スメラギ
7
彼が大きな正面扉を開ければ、中にはこれまた広く大きな廊下が広がっていた。
「ふあー……」
その様に、鈴はやはりお城だと思った。もしくは貴族のお屋敷。
よし、それ良い、それで行こう。
頭の中で勝手な結論を出した鈴は、歩き出した翡翠に続いて建物の中へ踏み出した。
その、とても“学校”の敷地内には見えない内装に、きょろきょろと周囲を見渡しながら歩く。
「……よそ見して歩いていると、転ぶぞ」
遅れがちになっている鈴を振り返り、翡翠が保護者のような言葉をかけた。
その気持ち自体は嬉しかったが、鈴はなんとなく不満で唇を尖らせる。
「…僕、そんな何もないトコロで転ぶような子に見えます?」
「……そうだな、何か危なっかしい」
「む、僕そんなにドジじゃないですよ」
真面目な顔をしてあっさり肯定した翡翠に、全く悪気はなさそうだ。
そんな彼に、鈴はますます拗ねて軽く膨れっ面になる。
「僕、そんなに子供じゃないですよ」
「…その言い方が、充分子供に思えるがな」
「むぅ……」
鈴が拗ねている事に気付いた翡翠は、柔らかく笑いながらからかうように返した。
鈴はその言葉にぷぅっと頬を膨らませたが、やがてくすりと笑顔になる。
「…さ、行くぞ」
「はい」
柔らかい、どこかくすぐったい空気を纏ったまま、また廊下を歩き出す。
きょろきょろと周囲を見渡す鈴に合わせ、翡翠は歩調を落としながら軽い説明を始める。
「一階は事務室や職員用の資料室とかがある。

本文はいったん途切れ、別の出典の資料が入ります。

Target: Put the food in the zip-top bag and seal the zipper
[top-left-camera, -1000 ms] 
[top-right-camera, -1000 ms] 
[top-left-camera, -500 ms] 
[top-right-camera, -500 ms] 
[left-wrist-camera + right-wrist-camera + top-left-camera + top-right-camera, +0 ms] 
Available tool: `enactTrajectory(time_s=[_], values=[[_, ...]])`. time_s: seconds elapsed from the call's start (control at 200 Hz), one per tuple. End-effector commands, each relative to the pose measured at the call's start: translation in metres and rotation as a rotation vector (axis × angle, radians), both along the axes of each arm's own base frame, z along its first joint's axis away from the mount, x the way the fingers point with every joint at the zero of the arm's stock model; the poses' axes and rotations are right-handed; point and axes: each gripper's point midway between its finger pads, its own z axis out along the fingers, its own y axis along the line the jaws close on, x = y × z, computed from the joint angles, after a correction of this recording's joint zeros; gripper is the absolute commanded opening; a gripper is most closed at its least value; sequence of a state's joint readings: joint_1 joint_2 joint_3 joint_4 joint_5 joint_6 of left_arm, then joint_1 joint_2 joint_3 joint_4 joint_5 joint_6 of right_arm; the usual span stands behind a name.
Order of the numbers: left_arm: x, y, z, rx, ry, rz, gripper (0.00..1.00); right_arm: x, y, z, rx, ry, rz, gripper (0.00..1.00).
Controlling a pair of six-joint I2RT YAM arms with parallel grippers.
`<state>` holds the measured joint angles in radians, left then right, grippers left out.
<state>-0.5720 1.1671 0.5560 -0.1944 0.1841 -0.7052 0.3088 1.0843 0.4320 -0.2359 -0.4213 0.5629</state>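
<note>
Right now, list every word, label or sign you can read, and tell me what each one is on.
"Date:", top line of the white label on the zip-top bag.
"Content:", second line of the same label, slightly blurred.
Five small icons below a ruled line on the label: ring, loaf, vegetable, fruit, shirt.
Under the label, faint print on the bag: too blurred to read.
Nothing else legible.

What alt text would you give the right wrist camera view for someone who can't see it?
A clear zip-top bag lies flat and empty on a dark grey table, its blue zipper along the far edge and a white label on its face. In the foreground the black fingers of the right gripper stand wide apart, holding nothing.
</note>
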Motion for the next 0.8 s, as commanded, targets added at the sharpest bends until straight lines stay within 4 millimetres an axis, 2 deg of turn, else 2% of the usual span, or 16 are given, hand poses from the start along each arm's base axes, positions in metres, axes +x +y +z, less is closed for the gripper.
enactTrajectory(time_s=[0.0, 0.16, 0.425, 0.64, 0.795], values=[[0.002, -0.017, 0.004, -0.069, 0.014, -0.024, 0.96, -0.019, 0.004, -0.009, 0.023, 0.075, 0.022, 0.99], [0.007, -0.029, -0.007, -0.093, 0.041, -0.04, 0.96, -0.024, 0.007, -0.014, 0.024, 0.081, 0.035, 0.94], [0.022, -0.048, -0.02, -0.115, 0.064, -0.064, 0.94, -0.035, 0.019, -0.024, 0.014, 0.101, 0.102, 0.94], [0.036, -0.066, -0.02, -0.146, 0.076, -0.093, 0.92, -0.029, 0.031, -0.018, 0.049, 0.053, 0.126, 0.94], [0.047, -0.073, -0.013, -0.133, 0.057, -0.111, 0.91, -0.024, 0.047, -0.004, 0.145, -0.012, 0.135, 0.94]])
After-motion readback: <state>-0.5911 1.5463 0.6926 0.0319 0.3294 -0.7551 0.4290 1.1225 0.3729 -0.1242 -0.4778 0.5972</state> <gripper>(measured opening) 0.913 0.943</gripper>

事務室はともかく、資料室なんかは教師に雑用でも押し付けられない限りは、生徒には用がないと思うがな」
「こんな広そうな部屋の整理とか任されたら、大変そう…」
「罰則でも受けなければ、そんな事はしないと思うぞ」
資料室、と示された其処はかなり広く、膨大な量の資料が保管されていそうだ。
鈴の呟きに翡翠が肩をすくめて返し、やがて廊下の突き当たりが見えてくる。
「エレベーターホールだ。普通は特別な許可がなければ、一般生徒は立ち入れないし、立ち入らない」
「へー…」
壁と同化している白い扉が二つ。
上昇の上向き三角を押し、開いた手前の扉に乗り込む。
入り口脇の階数のボタンを押す前に、翡翠はそっとその綺麗な手をボタンの下側にかざした。
「……?」
ボタンパネル全体が淡い光を放ち、そうしてから翡翠は初めてボタンを押した。
傍らで見ていた鈴は、興味をそそられて呟く。
「今の……」
「ん?」
彼が手をかざした瞬間に魔力が発動したのは、この世界の者ならわかる。
パッと見だけでは、翡翠自身が魔法を使ったようにも見えるが、けれどそうではなく……。